Introduction

Total knee arthroplasty (TKA) can reduce pain and restore proper function in patients with osteoarthritis [1]. Recent studies suggest that proper femoral rotational alignment correlates with faster rehabilitation, better knee function, and improvement in quality of life, as well as longevity [25]. Malrotation of the femoral component not only affects patellar tracking but also contributes to flexion instability, stiffness, abnormal gait patterns, and knee pain [69]. Finite element modeling (FEM) and biomechanical study have further confirmed that malrotation of the femoral component increases the contact pressure and leads to excessive wear of the patellar button, as well as premature mechanical loosening of the components [1012].

Computer-assisted surgery TKA (CAS-TKA) has been used for over 10 years and is considered by some to be a valuable adjunct for improving implant placement accuracy and limb alignment [1317]. However, the effects of CAS-TKA on rotational alignment remain controversial [1826]. Recently, CAS-TKA has been found to provide more proper femoral rotational alignment and improve clinical outcome at short- and mid-term follow-up [1822]. Conversely, other studies have reported that CAS-TKA did not provide better outcomes [2326]. This inconsistency may be partially due to different types (varus or valgus deformity) and severity of preoperative knee deformity seen in the study populations. Substantial variations in femoral anatomy, bone loss, maltracking of the patella, and the soft tissue contracture may be presented in patients with larger varus and valgus deformities [16, 22, 2733]. These factors may lead to distortion of bony landmarks, which may lead to errors in determining the reference axis for the femoral component rotation and consequently malposition of the components [22, 2733]. Little has been published regarding the role of CAS-TKA in patients with a preoperative mechanical axis (MA) ≥15° varus and ≥10° valgus. We hypothesize that greater varus or valgus deformity would make conventional TKA difficult and result in malrotation of the femoral component. The purpose of this study was to investigate whether the existence of advanced preoperative knee deformities would enhance the advantages of CAS-TKA via computed tomography (CT) scan assessment.

Methods

The Institutional Review Board of Chang-Gung Memorial Hospital (100-2752B) approved the retrospective study, and all patients provided the signed informed consent.

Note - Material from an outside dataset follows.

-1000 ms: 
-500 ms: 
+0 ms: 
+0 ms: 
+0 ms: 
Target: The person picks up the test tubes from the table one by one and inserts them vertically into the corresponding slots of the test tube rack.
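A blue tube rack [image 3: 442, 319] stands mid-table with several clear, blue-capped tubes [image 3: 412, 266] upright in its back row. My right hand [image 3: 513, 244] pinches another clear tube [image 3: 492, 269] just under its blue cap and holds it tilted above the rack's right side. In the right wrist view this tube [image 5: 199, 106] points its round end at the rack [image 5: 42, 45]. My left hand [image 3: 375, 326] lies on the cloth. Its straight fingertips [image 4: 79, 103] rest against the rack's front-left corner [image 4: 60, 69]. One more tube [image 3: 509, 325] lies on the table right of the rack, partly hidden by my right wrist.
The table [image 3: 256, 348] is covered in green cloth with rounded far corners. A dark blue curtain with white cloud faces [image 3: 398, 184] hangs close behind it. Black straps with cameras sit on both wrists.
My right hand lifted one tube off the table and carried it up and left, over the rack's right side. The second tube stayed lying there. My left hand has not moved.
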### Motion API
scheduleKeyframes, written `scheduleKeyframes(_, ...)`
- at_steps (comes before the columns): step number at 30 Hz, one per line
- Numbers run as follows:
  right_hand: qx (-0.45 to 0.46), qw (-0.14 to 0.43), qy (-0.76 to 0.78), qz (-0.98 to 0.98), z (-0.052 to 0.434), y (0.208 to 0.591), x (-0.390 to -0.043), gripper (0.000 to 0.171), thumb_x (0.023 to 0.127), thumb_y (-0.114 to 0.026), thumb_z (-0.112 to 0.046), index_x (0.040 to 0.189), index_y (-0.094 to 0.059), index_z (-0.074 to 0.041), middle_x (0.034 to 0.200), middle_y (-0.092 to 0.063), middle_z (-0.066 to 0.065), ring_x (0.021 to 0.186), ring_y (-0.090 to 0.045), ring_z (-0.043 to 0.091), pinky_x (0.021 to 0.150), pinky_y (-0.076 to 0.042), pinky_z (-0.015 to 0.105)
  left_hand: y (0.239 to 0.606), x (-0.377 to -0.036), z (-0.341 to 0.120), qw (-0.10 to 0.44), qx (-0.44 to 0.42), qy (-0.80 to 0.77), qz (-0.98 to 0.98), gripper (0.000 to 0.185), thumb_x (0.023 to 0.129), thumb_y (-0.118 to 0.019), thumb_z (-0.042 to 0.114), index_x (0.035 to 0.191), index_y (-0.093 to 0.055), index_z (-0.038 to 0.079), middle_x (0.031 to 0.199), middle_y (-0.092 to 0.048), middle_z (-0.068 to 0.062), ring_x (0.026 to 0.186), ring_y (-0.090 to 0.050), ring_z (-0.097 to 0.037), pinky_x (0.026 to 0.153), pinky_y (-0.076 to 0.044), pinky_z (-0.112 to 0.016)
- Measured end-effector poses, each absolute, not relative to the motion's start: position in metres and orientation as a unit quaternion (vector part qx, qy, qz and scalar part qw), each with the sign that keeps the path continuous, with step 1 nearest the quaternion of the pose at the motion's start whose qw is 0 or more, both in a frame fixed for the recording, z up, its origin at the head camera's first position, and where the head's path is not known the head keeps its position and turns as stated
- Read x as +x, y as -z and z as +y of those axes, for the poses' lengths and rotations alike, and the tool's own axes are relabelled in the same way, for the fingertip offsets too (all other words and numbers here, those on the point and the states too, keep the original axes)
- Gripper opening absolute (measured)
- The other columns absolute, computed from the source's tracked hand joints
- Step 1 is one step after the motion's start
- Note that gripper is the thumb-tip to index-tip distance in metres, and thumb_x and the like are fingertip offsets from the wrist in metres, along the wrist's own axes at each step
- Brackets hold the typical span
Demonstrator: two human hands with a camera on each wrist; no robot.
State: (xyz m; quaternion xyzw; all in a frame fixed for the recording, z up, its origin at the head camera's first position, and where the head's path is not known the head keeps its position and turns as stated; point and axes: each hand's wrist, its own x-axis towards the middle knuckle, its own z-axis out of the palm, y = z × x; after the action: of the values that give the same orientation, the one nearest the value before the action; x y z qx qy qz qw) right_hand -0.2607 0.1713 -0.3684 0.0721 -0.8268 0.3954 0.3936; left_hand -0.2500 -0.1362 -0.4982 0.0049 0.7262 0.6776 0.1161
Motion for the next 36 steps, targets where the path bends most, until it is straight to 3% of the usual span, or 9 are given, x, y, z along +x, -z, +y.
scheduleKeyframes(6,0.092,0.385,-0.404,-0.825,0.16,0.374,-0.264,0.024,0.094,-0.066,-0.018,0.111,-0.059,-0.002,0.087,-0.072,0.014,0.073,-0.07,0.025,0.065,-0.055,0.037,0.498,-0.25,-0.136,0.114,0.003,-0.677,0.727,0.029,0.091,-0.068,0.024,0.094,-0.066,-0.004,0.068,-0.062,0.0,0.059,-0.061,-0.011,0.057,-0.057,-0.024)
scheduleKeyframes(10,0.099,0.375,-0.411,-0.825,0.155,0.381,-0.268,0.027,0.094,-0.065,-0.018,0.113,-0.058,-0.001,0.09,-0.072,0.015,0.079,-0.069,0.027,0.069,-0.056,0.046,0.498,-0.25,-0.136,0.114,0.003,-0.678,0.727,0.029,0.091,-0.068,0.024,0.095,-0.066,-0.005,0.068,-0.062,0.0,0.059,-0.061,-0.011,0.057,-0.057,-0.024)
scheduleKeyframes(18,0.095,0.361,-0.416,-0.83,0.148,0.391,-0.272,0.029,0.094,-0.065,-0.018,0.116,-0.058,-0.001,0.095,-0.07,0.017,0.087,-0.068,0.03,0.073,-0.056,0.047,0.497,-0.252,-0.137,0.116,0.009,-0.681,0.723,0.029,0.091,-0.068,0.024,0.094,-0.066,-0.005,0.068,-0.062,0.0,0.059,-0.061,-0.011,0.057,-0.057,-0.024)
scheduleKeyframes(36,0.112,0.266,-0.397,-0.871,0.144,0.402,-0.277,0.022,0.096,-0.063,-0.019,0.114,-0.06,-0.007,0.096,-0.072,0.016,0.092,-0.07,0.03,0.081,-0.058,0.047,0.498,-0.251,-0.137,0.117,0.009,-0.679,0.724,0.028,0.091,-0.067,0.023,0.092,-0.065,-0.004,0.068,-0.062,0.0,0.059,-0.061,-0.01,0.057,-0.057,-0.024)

The computer databases at our institution were searched for the records of patients with osteoarthritis of the knee who underwent primary TKA between January 2007 and December 2013. Because the cost of CAS was not reimbursed by our national health insurance, the type of surgery was chosen by the patients themselves after a complete explanation of the merits of both techniques. Exclusion criteria were (a) a preoperative stiff knee, (b) a revision prosthesis or a varus-valgus-constrained type of prosthesis was used, (c) extra-articular deformity of the femur or tibia due to previous trauma or surgery and, (d) incomplete medical records. In addition, patients with sclerosis of the diaphyseal femoral or tibial canal resulting from trauma or previous surgery, or retained hardware, were excluded. All radiographic analyses were executed via anteroposterior and lateral radiographs of the knees, and hip-to-ankle standing radiography was taken preoperatively and postoperatively [34]. All limbs underwent CT scanning to evaluate the rotational alignment of the femoral component using the “Perth CT Protocol” [35] at the time of the last follow-up.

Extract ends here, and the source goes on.